→ What the exercise asks: Look for the string "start" in the listing. Copy each line that has it.

▼

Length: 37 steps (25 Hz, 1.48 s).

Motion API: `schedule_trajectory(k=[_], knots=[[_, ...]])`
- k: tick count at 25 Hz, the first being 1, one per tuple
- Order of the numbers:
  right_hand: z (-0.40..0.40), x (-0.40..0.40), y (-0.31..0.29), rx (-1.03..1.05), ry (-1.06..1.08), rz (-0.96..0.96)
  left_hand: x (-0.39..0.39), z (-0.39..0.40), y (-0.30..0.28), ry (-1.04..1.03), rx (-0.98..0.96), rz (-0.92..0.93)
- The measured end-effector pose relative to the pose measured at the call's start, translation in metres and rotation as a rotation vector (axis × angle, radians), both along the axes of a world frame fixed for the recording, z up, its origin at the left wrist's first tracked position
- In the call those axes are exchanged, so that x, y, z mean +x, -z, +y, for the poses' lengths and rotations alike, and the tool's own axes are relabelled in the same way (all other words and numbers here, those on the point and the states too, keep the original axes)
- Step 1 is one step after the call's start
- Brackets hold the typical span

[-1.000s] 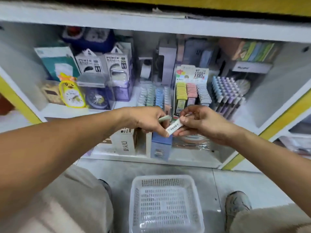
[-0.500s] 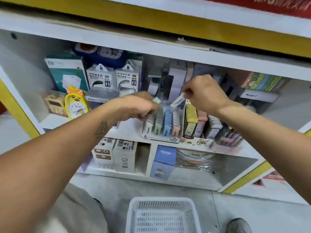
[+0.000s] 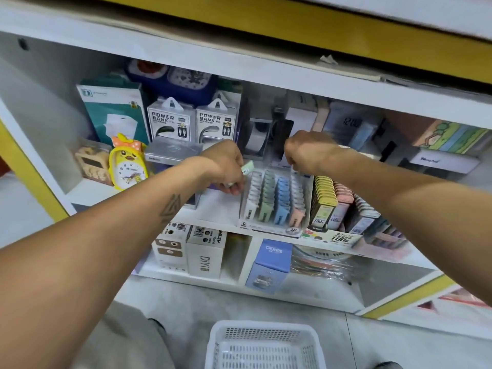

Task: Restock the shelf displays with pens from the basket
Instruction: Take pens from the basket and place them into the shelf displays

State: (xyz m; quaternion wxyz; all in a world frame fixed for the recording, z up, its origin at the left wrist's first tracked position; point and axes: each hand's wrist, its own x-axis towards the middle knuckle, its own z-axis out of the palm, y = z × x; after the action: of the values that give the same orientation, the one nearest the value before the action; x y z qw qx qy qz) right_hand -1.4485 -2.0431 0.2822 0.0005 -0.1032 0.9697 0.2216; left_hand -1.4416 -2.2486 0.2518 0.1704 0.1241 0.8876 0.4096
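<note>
The step in hand looks like slotting items into the pastel display point(image 3: 274, 201) on the middle shelf point(image 3: 215, 209). Leftmost of the two, the left hand point(image 3: 226, 166) holds its grip closed round a pale green pen point(image 3: 247, 166), whose end sticks out toward the display's left rows. To its right, the right hand point(image 3: 306, 153) hovers over the back of the display with fingers curled under; what its grip holds, if anything, I cannot tell, as the fingers hide it. The next move likely calls for tipping the green pen upright and lowering it into the green row without knocking its neighbours. The basket point(image 3: 263, 334) sits on the floor below, and the part in view shows no pens.

Against the frame half a second ago, both hands sit a little lower and closer over the display; the white piece then seen poking from the right hand no longer shows.
</note>
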Motion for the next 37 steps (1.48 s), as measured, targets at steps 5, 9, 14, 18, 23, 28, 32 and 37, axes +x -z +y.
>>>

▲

→ Problem solution:
- The measured end-effector pose relative to the pose measured at the call's start, translation in metres and rotation as a rotation vector (axis × angle, radians), both along the axes of a world frame fixed for the recording, z up, its origin at the left wrist's first tracked position
- Step 1 is one step after the call's start

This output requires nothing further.